After they filed their lawsuit and after the rate cut went into effect, the Plaintiffs, like other providers affected by the rate cut, began to submit and appeal reimbursement claims for OPPS drugs purchased under the 340B program through the Medicare administrative appeals process. The Plaintiffs filed requests for redetermination in connection with specific 340B drug reimbursement claims contending that “the payment(s) received for 340B drugs reflect a new reimbursement of [ASP] minus 22.5%,” and that the new reimbursement rate.

“violates 42 U.S.C. §1395l(t)(14)(A)(iii)(II), the authority to pay for this drug, because it: (1) is not an ‘adjustment’ to the statutory default rate (ASP+6%); (2) is based on acquisition cost, when reliable data on acquisition cost is concededly unavailable; and (3) is for the explicit purpose of significantly reducing benefits provided by the statutorily-created 340B program.”

After receiving unfavorable redeterminations, the Plaintiffs appealed to Maximus Federal Services (Maximus), a Qualified Independent Contractor or QIC. In some instances, Maximus actually reversed the payment decision in favor of plaintiffs, but the decision was reopened by CMS and Maximus subsequently stated that each of the reopened appeals “ha[d] been deleted from [its] system” and that “MAXIMUS will not be issuing a new reconsideration decision at this time.” After Maximus’ review, the Plaintiffs submitted requests to the Office of Medicare Hearings and Appeals for review by an Administrative Law Judge (ALJ) for reconsideration and also submitted a request to the Departmental Appeals Board for expedited access to judicial review pursuant to 42 C.F.R. § 405.990. As set forth in the Plaintiffs’ complaint, “[t]he request explained that there are no material facts in dispute” and that the challenge to the remittances “turns on purely legal disputes about whether the 2018 changes to the 340B Program exceeded the Secretary’s statutory authority to adjust reimbursement rates and whether administrative and judicial review of such challenges is available.”

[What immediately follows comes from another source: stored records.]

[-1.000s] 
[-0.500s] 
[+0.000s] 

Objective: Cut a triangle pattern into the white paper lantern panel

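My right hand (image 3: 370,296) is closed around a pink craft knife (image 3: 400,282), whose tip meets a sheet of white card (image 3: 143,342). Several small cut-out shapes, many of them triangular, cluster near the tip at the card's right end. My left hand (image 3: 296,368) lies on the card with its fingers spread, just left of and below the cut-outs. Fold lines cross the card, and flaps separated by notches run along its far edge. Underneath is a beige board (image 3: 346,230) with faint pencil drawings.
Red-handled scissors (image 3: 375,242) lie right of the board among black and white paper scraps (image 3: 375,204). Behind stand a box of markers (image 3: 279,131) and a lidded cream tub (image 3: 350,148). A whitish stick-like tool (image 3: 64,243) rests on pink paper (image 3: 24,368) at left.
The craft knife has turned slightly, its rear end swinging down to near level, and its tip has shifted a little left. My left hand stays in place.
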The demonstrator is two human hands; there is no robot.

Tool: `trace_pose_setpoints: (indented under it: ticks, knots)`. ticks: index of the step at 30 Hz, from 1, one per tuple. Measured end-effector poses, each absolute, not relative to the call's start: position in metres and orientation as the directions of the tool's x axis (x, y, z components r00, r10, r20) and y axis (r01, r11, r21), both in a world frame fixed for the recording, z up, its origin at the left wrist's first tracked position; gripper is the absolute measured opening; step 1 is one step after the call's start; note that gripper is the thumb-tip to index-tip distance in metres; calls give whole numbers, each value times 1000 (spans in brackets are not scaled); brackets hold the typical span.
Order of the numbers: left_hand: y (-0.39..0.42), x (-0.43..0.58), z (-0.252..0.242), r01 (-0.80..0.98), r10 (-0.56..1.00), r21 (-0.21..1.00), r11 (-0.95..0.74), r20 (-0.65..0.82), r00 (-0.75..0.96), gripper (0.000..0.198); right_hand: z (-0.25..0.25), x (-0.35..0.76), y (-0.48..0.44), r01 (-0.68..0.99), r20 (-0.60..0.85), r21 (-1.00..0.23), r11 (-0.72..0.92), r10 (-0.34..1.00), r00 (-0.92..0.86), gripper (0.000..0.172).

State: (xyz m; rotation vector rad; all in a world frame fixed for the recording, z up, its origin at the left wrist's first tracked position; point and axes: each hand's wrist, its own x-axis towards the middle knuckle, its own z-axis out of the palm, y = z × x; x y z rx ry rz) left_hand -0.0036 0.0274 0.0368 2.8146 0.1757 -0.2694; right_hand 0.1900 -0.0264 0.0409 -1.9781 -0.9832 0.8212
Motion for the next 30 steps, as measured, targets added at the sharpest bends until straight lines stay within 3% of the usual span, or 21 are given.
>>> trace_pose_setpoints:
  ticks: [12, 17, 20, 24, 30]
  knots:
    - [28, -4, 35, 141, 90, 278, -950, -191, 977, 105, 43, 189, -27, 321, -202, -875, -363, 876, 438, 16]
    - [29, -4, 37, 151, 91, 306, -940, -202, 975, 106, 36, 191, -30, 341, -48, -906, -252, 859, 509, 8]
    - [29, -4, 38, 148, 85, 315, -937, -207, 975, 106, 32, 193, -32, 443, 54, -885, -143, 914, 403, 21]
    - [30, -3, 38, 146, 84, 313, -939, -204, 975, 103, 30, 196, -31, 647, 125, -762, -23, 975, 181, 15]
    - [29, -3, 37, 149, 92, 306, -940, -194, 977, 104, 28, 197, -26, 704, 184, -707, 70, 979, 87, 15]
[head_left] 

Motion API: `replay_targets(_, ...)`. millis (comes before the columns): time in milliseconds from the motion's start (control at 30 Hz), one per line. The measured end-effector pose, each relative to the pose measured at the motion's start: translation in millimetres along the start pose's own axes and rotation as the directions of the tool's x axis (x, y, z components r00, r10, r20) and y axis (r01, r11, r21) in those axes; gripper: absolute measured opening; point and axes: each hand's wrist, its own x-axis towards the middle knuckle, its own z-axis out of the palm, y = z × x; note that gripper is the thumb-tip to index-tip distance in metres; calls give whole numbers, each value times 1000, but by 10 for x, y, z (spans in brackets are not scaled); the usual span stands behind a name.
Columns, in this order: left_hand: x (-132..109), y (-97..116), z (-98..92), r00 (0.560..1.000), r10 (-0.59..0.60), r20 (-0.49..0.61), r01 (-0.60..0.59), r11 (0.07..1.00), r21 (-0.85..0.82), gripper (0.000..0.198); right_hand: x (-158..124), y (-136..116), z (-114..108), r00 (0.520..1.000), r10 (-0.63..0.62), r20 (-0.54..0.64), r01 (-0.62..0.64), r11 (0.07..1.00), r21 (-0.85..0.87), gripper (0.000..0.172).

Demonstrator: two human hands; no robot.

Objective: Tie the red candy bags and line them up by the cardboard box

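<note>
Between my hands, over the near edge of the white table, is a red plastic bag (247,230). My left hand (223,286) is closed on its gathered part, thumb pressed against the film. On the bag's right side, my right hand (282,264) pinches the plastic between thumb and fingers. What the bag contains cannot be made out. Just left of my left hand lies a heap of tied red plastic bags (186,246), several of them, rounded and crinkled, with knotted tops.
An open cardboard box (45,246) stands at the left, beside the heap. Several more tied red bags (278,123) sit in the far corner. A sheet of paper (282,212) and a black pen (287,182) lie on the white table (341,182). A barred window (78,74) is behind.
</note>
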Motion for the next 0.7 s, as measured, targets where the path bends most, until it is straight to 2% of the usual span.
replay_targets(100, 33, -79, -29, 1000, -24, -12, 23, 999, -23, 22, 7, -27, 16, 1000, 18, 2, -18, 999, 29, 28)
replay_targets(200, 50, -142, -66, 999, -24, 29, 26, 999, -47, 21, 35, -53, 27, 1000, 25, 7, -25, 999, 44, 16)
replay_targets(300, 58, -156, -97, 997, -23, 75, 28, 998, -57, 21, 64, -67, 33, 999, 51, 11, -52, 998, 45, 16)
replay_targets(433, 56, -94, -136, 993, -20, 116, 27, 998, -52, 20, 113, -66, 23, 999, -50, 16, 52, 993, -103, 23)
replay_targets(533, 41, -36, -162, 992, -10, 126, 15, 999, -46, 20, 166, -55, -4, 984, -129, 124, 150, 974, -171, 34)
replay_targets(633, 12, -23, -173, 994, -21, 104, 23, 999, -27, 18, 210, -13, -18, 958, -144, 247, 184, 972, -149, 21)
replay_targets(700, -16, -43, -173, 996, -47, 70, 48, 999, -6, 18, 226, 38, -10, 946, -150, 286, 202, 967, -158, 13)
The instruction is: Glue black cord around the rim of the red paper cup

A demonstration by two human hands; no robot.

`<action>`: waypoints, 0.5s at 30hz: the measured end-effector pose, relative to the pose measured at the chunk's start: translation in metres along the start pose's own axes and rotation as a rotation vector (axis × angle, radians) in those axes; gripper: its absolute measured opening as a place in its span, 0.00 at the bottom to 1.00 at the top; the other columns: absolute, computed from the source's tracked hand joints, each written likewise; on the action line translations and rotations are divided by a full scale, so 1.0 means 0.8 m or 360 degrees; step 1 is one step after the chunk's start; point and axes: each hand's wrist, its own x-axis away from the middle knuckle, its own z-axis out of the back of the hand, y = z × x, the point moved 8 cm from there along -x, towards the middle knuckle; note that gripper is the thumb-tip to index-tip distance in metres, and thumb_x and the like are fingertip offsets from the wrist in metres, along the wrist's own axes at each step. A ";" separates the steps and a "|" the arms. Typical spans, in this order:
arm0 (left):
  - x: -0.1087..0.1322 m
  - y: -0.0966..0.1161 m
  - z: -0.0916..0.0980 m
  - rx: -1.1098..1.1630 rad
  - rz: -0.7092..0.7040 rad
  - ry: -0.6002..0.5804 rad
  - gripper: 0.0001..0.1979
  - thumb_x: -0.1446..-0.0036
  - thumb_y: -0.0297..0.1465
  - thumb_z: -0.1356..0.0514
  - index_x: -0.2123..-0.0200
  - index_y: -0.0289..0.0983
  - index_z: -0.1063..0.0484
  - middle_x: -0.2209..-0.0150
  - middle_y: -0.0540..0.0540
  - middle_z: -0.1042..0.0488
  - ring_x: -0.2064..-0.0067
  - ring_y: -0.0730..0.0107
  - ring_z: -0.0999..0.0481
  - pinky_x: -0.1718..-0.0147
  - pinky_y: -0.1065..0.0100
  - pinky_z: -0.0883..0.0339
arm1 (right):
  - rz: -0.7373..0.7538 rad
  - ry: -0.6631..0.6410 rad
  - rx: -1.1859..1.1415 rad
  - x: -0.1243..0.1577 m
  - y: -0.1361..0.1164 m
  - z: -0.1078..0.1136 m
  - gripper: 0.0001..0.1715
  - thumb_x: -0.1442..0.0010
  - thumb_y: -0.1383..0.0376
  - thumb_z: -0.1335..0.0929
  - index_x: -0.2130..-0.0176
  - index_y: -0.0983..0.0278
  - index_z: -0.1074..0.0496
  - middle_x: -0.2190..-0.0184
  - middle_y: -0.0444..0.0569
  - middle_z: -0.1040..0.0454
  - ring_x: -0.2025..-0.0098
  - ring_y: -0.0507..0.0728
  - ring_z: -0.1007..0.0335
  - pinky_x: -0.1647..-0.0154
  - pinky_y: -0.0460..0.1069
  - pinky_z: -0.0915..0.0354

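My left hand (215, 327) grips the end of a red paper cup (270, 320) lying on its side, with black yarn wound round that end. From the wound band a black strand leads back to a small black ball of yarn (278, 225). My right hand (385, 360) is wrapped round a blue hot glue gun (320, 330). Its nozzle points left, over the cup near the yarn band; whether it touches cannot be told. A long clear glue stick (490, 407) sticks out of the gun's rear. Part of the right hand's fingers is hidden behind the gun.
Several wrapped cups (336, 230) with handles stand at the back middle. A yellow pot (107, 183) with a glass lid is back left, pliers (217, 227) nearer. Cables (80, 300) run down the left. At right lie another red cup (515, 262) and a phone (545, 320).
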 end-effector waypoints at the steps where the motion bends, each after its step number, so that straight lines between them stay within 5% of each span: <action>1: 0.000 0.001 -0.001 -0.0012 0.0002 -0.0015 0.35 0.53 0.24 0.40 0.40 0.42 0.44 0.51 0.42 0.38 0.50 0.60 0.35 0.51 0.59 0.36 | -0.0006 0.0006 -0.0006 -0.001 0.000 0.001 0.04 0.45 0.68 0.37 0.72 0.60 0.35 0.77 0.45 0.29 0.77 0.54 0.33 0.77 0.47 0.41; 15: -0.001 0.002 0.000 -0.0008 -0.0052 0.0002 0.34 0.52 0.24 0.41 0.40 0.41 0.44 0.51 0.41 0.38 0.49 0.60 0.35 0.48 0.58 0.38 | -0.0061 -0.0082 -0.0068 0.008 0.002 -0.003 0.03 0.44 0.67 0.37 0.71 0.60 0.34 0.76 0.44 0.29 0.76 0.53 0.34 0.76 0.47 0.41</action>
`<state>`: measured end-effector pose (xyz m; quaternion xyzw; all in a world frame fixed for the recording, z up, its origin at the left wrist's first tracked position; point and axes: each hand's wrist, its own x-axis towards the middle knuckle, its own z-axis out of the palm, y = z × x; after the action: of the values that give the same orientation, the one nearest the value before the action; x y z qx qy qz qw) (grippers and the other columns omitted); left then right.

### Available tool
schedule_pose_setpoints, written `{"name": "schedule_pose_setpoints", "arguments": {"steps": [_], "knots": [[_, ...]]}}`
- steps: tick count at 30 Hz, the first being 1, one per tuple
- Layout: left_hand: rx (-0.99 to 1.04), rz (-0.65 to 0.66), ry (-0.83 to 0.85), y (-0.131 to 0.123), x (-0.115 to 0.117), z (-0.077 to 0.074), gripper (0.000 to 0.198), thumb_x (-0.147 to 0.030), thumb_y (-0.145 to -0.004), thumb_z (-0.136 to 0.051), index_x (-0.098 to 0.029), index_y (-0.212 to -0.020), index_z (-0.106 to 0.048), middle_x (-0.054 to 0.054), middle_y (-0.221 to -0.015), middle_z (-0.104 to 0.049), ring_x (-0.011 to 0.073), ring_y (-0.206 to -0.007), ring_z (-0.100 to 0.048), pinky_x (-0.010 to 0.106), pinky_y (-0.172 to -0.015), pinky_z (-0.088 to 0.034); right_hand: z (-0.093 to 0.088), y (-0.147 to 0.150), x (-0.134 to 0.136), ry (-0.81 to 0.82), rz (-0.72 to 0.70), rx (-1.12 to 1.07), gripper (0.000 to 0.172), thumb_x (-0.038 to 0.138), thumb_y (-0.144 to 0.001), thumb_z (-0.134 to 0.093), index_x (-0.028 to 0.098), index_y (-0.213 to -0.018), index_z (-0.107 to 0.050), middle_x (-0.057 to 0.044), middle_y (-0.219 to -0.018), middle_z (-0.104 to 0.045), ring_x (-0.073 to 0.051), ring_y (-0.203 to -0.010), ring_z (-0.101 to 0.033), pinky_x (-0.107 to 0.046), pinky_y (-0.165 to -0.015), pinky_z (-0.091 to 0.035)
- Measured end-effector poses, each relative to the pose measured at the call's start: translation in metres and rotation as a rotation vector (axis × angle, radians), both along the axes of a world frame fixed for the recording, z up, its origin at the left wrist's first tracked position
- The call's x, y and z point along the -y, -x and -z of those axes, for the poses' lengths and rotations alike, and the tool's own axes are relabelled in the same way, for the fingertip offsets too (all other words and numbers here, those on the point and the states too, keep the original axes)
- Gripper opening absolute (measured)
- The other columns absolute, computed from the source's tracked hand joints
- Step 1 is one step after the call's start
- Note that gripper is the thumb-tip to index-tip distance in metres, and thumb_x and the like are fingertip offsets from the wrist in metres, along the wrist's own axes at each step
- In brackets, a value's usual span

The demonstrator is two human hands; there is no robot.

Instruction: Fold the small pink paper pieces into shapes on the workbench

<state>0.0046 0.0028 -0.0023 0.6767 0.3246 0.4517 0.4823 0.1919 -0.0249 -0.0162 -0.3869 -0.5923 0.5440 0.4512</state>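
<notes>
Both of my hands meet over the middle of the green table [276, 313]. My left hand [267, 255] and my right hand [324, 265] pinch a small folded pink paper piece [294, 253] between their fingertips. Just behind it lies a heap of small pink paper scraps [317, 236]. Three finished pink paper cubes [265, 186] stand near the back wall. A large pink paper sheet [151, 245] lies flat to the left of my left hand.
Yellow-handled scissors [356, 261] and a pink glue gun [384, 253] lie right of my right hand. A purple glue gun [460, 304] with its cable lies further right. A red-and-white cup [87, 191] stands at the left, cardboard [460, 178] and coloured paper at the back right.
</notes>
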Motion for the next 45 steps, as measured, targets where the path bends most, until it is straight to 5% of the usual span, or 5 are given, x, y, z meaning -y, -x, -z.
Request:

Based on the Plaintiffs’ unsuccessful results during the administrative appeals process, the Plaintiffs contend in their complaint that they have “presented specific claims for payment to the Secretary and any further administrative review would be futile because (a) no adjudicator within CMS has authority to invalidate a CMS regulation, and (b) CMS has taken the position that there is no administrative review of 340B Program reimbursement disputes.”

The Plaintiffs’ newly filed lawsuit seeks, among other things, (a) a declaration “that the 340B Provisions of the OPPS Rule are an unlawful exercise of Defendants’ authority, in violation of the Social Security Act and section 340B of the Public Health Service Act,” (b) payment for all underpaid 340B reimbursement claims, and (c) a mandate that CMS pay 340B drug claims in accordance with “the requirements of the Social Security Act, and specifically not to use acquisition costs to calculate prices unless Defendants have complied with 42 U.S.C. § 1395l(t)(14)(A)(iii)(I).”